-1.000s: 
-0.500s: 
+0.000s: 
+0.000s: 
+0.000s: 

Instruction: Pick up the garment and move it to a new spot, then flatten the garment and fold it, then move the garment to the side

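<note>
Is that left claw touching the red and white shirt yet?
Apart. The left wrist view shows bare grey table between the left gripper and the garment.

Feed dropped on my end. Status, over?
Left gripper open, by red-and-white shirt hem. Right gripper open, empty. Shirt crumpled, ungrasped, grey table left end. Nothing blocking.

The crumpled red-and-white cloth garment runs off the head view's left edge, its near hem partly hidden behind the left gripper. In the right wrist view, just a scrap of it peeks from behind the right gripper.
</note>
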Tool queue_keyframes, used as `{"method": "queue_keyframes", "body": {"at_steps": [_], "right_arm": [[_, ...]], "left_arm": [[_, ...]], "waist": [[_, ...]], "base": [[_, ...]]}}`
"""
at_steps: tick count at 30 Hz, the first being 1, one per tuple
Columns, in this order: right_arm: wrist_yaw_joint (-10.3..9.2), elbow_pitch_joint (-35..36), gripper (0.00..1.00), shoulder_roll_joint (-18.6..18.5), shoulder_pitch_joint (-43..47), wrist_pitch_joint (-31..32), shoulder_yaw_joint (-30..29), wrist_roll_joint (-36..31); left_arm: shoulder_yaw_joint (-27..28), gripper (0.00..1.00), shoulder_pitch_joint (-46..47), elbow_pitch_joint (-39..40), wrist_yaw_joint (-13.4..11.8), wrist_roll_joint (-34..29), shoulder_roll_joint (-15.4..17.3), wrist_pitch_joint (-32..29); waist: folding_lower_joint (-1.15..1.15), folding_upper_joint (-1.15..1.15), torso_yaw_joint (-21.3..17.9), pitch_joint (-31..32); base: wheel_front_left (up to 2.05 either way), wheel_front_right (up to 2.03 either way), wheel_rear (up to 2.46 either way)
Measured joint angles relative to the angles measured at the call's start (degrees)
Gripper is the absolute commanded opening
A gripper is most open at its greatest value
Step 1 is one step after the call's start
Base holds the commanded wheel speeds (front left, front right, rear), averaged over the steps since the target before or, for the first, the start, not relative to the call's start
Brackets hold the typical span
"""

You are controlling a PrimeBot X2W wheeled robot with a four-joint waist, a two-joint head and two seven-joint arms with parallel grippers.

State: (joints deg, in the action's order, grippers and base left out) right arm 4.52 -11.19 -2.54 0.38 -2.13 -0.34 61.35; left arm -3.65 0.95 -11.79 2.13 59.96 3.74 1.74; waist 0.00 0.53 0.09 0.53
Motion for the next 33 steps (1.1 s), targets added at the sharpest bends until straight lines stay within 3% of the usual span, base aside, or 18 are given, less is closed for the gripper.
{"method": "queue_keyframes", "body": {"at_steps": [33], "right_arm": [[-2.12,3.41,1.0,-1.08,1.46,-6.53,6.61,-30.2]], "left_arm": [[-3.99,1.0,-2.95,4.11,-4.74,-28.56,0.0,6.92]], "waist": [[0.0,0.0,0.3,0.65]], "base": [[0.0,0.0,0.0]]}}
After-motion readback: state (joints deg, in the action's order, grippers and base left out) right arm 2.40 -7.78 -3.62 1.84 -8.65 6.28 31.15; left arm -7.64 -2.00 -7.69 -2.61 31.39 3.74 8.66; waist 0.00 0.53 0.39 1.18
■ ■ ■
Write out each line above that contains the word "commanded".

_ANSWER TO THIS PROBLEM_.
Gripper is the absolute commanded opening
Base holds the commanded wheel speeds (front left, front right, rear), averaged over the steps since the target before or, for the first, the start, not relative to the call's start

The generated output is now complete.